▶ _INFORMATION PROVIDED_
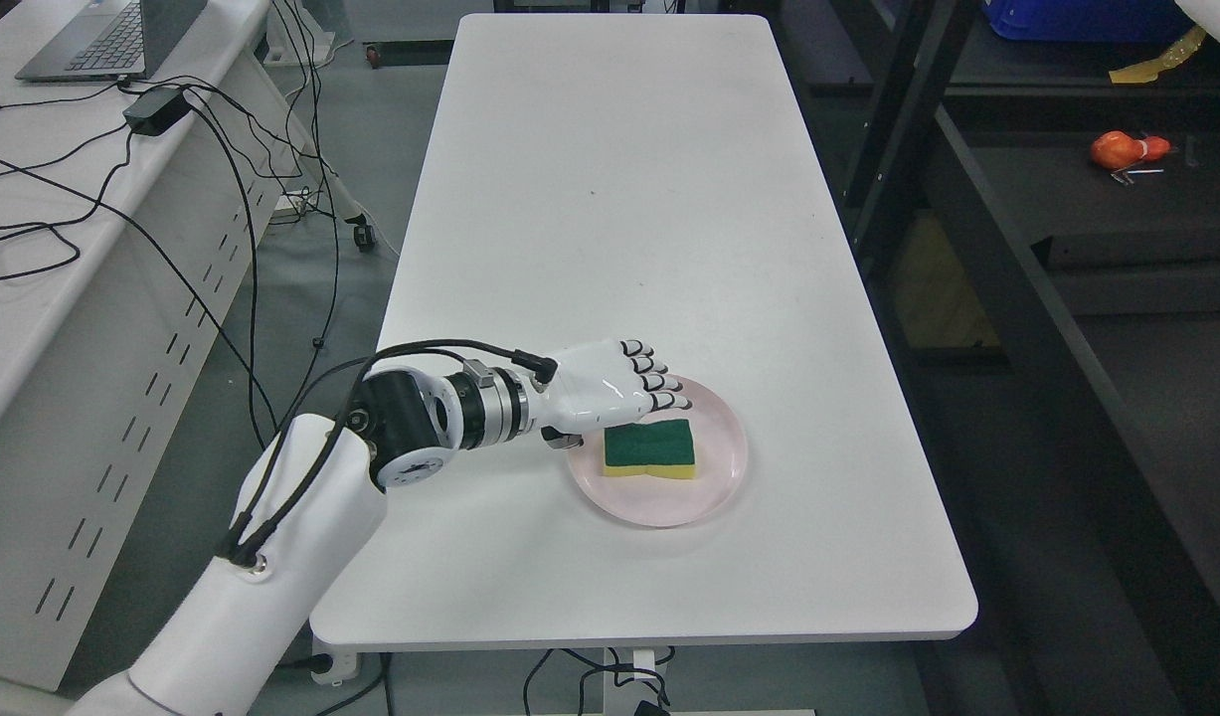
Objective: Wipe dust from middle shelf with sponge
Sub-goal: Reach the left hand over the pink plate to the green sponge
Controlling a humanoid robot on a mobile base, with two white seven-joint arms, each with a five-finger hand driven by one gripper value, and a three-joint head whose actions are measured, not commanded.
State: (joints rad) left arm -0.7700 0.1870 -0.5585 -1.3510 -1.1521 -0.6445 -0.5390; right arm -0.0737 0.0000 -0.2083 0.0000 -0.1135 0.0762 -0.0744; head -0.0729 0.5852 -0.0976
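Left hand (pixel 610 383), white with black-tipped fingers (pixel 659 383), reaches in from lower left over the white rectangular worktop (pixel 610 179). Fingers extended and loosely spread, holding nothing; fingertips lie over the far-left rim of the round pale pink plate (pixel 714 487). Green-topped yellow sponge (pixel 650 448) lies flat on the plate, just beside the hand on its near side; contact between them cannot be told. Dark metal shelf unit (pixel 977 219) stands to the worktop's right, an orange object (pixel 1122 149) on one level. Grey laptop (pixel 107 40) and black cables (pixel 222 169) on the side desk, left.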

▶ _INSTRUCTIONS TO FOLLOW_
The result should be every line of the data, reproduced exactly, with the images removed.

▶ _OUTPUT OF THE EXERCISE_
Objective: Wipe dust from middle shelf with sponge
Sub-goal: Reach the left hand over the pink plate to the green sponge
Controlling a humanoid robot on a mobile base, with two white seven-joint arms, each with a five-finger hand driven by one gripper value, and a three-joint head whose actions are measured, not commanded.
State: (joints rad) left arm -0.7700 0.1870 -0.5585 -1.3510 -1.1521 -0.6445 -0.5390; right arm -0.0737 0.0000 -0.2083 0.0000 -0.1135 0.0762 -0.0744; head -0.0729 0.5852 -0.0976
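Left hand (pixel 610 383), white with black-tipped fingers (pixel 659 383), reaches in from lower left over the white rectangular worktop (pixel 610 179). Fingers extended and loosely spread, holding nothing; fingertips lie over the far-left rim of the round pale pink plate (pixel 714 487). Green-topped yellow sponge (pixel 650 448) lies flat on the plate, just beside the hand on its near side; contact between them cannot be told. Dark metal shelf unit (pixel 977 219) stands to the worktop's right, an orange object (pixel 1122 149) on one level. Grey laptop (pixel 107 40) and black cables (pixel 222 169) on the side desk, left.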

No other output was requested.